Der Spiegel definiert Nordkorea, zu Recht wie ich finde folgendermaßen:
 
Ein illegitimer Staat
Unter dem Thema "Ein illegitimer Staat - Lernen von nordkoreanischen Stimmen im Exil" versammelte die Universität Leiden sieben der hochrangigsten Überläufer aus Nordkorea zu einer internationalen Konferenz. Die geflüchteten Geheimdienstoffiziere, Diplomaten, Wirtschaftsleute und der persönliche Hofdichter des verstorbenen Staatschefs Kim Jong Il und trugen zum Inneren der Diktatur vor. Sie nannten Verantwortliche für die Menschenrechtsverletzungen und erklärten, wie der Sicherheitsapparat flächendeckend Kontrolle über das Volk ausübt. 

Die Frage für micht ist, wie weit wir davon entfernt sind. Denn folgendes wissen die guten westlichen Geheimdienste sicherlich auch

Sie wissen alles über jeden, ob jemand seine Frau betrügt oder korrupt ist, ob er mal ein kritisches Wort gesagt hat. So haben sie die Leute in der Hand.

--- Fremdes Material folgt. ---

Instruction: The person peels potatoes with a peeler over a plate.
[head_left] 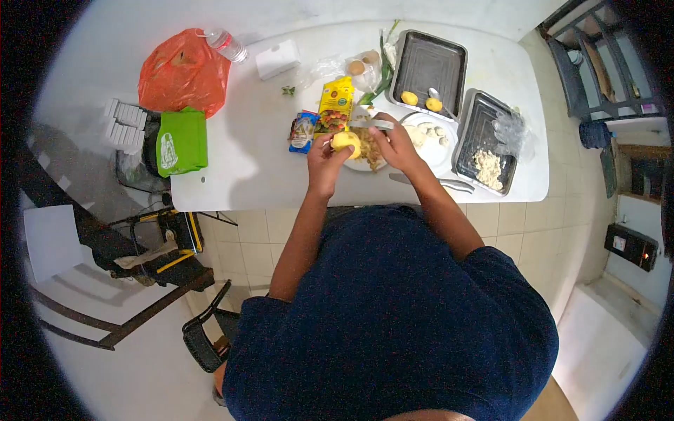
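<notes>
Yellow potato (pixel 346 144) pinched in the left hand (pixel 325 164), near a plate (pixel 357 167) of peelings (pixel 373 156). Pale-handled tool (pixel 380 124) gripped in the right hand (pixel 399 146), just beside. Beyond, two more potatoes (pixel 409 98) in a dark tray (pixel 430 63).

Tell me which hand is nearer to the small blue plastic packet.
Left. The left hand, gripping a rounded yellow potato, is close beside the small blue plastic packet, slightly nearer the person. The right hand, holding a pale tool, is farther off, right of the potato.
</notes>
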### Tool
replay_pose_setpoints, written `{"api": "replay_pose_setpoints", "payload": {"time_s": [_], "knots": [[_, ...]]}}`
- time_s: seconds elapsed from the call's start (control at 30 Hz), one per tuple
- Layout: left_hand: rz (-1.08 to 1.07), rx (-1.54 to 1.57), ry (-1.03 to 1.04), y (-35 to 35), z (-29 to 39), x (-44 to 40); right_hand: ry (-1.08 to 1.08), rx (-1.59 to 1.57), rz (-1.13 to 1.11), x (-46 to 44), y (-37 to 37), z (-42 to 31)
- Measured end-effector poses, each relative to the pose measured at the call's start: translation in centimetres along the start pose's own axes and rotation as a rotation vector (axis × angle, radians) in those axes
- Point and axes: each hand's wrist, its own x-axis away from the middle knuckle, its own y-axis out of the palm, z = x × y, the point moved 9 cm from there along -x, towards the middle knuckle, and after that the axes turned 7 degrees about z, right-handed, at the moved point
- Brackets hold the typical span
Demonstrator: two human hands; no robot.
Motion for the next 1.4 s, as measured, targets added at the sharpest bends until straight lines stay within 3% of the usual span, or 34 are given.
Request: {"api": "replay_pose_setpoints", "payload": {"time_s": [0.13, 0.23, 0.33, 0.5, 0.57, 0.63, 0.73, 0.9, 1.1, 1.3, 1.4], "knots": [[0.042, -0.106, 0.032, -0.4, 0.1, -0.1, 0.123, 0.023, -0.076, 0.0, 1.1, 0.1], [-0.022, -0.231, 0.059, 0.3, 0.6, 0.1, -0.003, -0.022, 0.055, -0.1, 1.8, 0.3], [-0.060, -0.248, 0.135, 0.8, 1.4, 0.4, 0.275, -0.277, 0.309, 2.0, 1.7, 7.0], [-0.019, -0.568, 0.281, 0.9, 3.5, 1.0, 0.423, -0.267, 0.292, 3.5, 0.7, 8.9], [0.003, -0.652, 0.363, 0.9, 3.6, 1.2, 0.427, -0.428, 0.268, 2.9, 1.7, 7.9], [0.013, -0.663, 0.474, 0.8, 3.7, 1.2, 0.390, -0.460, 0.223, 2.1, 1.7, 6.3], [0.034, -0.559, 0.419, 0.3, 2.8, 0.8, 0.303, -0.294, 0.119, 1.7, 1.0, 3.2], [0.043, -0.766, 0.522, 1.0, 3.6, 1.0, 0.078, -0.091, -0.088, 0.3, 0.9, -1.7], [0.087, -0.746, 0.521, 1.3, 4.5, 1.2, -0.243, -0.028, -0.049, 0.8, 1.1, -4.0], [0.060, -0.823, 0.606, 1.9, 6.0, 1.8, -0.153, -0.027, -0.162, 1.1, 1.4, -2.2], [0.052, -0.761, 0.529, 1.5, 5.4, 1.6, -0.121, -0.011, -0.028, 1.0, 1.0, -2.3]]}}
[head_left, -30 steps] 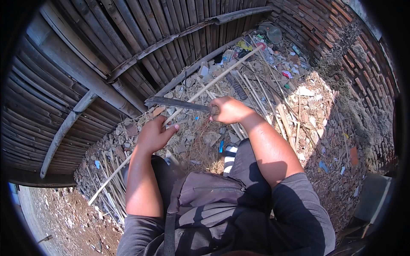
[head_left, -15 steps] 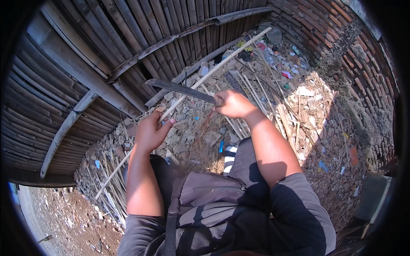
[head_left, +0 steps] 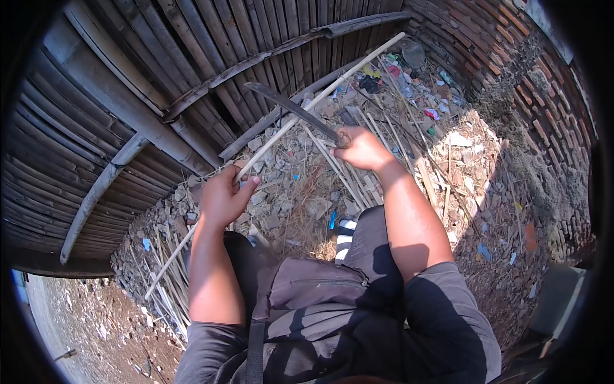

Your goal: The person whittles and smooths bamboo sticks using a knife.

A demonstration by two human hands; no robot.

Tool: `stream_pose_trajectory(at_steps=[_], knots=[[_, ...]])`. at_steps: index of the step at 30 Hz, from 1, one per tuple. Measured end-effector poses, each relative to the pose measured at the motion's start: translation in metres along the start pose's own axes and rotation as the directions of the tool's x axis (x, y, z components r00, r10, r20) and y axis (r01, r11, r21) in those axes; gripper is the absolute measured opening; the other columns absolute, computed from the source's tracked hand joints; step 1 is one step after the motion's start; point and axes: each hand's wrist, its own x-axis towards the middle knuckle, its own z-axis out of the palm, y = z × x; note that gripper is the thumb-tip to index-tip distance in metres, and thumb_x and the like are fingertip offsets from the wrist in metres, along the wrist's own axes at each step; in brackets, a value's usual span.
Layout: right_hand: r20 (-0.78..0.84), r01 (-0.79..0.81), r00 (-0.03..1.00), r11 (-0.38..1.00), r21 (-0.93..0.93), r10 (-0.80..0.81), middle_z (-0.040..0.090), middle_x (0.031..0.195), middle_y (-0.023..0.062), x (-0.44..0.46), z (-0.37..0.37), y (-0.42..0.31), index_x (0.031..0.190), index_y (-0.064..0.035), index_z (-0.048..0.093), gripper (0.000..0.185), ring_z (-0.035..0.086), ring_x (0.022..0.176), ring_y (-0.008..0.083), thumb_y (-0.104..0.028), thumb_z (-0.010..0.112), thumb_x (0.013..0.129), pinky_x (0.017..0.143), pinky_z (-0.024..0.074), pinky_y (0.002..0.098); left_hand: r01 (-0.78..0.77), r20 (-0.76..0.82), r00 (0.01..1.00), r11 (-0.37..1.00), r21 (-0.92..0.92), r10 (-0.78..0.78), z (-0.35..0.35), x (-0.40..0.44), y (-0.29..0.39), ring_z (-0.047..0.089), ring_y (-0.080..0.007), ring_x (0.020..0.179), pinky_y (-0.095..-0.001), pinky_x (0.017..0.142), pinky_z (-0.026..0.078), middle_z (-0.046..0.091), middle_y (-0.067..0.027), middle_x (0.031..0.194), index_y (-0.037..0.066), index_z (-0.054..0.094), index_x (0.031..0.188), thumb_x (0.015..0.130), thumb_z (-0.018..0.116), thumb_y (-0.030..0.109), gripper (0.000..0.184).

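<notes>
A long pale strip, perhaps bamboo (head_left: 323,94), runs diagonally from the lower left to the upper right. My left hand (head_left: 224,195) is closed round its middle part, thumb pointing right. In my right hand (head_left: 362,149) is the handle of a long dark blade (head_left: 294,107) with a curved tip. The blade points to the upper left and crosses the strip beyond my left hand; whether they touch I cannot tell. Several pale strips (head_left: 339,169) lie on the rubble below my right hand.
A bamboo wall (head_left: 256,38) rises at the upper left and a brick wall (head_left: 543,96) at the right. Rubble (head_left: 275,211) and litter (head_left: 409,80) cover the ground. More thin strips (head_left: 169,281) lie at the lower left. A striped shoe or sandal (head_left: 345,240) shows below.
The strip has slid toward the upper right. My right hand has moved up and right with the blade, whose tip has risen. My left hand has shifted slightly up and left.
</notes>
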Motion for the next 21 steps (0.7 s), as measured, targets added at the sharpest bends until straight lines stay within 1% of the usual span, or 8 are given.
stream_pose_trajectory(at_steps=[1,5,11,15,16,17,19,21], knots=[[-0.037,-0.069,0.997,0.997,0.037,0.070,0.073,0.119,0.0232,0.000,-0.001,0.006,0.124,-0.0035,0.069,0.053,0.069,0.113,0.0409,-0.035,0.082,0.083,0.099,0.0543,0.0468,-0.020,-0.020,1.000,1.000,0.011,0.021,0.001,0.000,0.000,0.064,-0.0279,0.064,-0.0432,0.063,0.049,0.064,-0.0133,0.070,0.001,0.072,0.103,0.089,0.080,0.047,0.049],[-0.068,0.085,0.994,0.996,0.020,-0.084,0.073,0.118,0.0258,-0.007,0.009,0.003,0.122,-0.0012,0.070,0.052,0.070,0.112,0.0399,-0.036,0.082,0.085,0.097,0.0539,0.0459,-0.075,-0.011,0.997,0.995,0.067,0.076,0.013,0.004,0.011,0.062,-0.0276,0.063,-0.0436,0.062,0.048,0.062,-0.0131,0.069,0.001,0.071,0.102,0.089,0.080,0.048,0.049],[0.151,0.238,0.964,0.965,-0.108,-0.221,0.074,0.100,0.0256,-0.015,0.020,-0.031,0.118,-0.0071,0.072,0.046,0.071,0.100,0.0428,-0.034,0.081,0.083,0.089,0.0556,0.0488,-0.078,0.015,0.997,0.997,0.012,0.077,0.021,0.005,0.001,0.062,-0.0264,0.062,-0.0425,0.062,0.048,0.062,-0.0126,0.068,0.001,0.071,0.103,0.089,0.081,0.046,0.049],[-0.045,0.141,0.989,0.990,-0.023,-0.142,0.074,0.106,0.0233,-0.001,0.012,0.003,0.117,-0.0038,0.073,0.049,0.072,0.103,0.0381,-0.036,0.084,0.083,0.092,0.0550,0.0442,-0.086,-0.043,0.995,0.996,-0.018,0.086,0.016,0.001,-0.005,0.062,-0.0246,0.061,-0.0399,0.062,0.049,0.062,-0.0109,0.067,0.000,0.071,0.104,0.088,0.082,0.046,0.049],[0.020,0.055,0.998,0.988,0.145,-0.058,0.073,0.113,0.0240,0.002,0.003,0.011,0.121,-0.0007,0.071,0.056,0.071,0.107,0.0376,-0.039,0.085,0.082,0.094,0.0545,0.0420,-0.082,-0.043,0.996,0.997,0.004,0.082,0.014,0.001,-0.004,0.062,-0.0244,0.061,-0.0394,0.062,0.049,0.062,-0.0107,0.067,0.000,0.071,0.104,0.089,0.082,0.046,0.049],[-0.114,-0.030,0.993,0.994,0.107,0.042,0.073,0.114,0.0244,-0.001,0.005,0.016,0.123,-0.0006,0.070,0.058,0.071,0.107,0.0380,-0.038,0.085,0.082,0.093,0.0545,0.0417,-0.078,-0.041,0.996,0.997,0.026,0.079,0.010,0.002,-0.002,0.062,-0.0242,0.062,-0.0390,0.062,0.049,0.063,-0.0104,0.067,0.001,0.071,0.104,0.089,0.082,0.046,0.049],[-0.204,0.019,0.979,0.995,0.103,0.003,0.074,0.107,0.0221,-0.001,0.007,0.021,0.117,-0.0043,0.072,0.050,0.072,0.104,0.0368,-0.038,0.085,0.082,0.091,0.0546,0.0431,-0.057,-0.017,0.998,0.997,0.056,0.058,0.006,0.002,0.006,0.063,-0.0217,0.064,-0.0372,0.064,0.050,0.065,-0.0106,0.070,0.000,0.072,0.105,0.089,0.082,0.045,0.048],[-0.086,0.006,0.996,0.997,0.081,0.001,0.074,0.102,0.0212,-0.004,0.004,0.014,0.113,-0.0059,0.072,0.044,0.072,0.102,0.0375,-0.036,0.084,0.083,0.090,0.0547,0.0450,-0.017,0.020,1.000,0.997,0.076,0.016,0.007,0.002,0.013,0.064,-0.0172,0.070,-0.0346,0.068,0.052,0.069,-0.0113,0.076,0.000,0.072,0.107,0.091,0.082,0.042,0.046]])
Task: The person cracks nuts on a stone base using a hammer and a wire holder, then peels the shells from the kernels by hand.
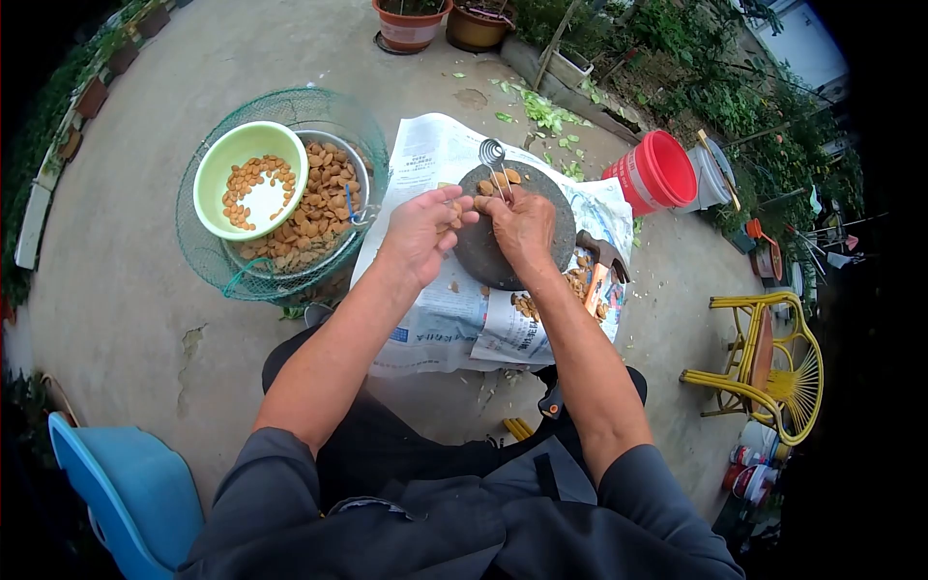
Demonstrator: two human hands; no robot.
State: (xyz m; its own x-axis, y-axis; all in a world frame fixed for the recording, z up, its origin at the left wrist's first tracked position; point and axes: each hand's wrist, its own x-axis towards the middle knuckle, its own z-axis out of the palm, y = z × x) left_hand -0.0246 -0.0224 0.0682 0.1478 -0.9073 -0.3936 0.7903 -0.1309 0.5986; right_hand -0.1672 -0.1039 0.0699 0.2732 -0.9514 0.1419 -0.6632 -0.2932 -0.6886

Noch werden die Ergebnisse der Überwachung nur partiell genutzt um Gegner auszuschalten. Man bekommt zumindest wenig mit. Davon das es passiert, von mir aus mit subtilen unauffälligen Methoden, ist auszugehen. Kleinere Beispiele wie die Überwachung des Geheimdienstüberwachungsausschusses in den USA durch die Geheimdienste sind ein kleines Beispiel.
Als Gutmenschen können wir, teilweise zu Recht, mit dem Finger nach Nordkorea zeigen. Wir können sagen das es schlimm ist. Eine Lehre daraus zu ziehen wäre der nächste Schritt. Überwachung kann in ein sehr stabiles Unterdrückungsregime führen und solle aus diesem Grund vermieden werden. So weit wird leider selten gedacht.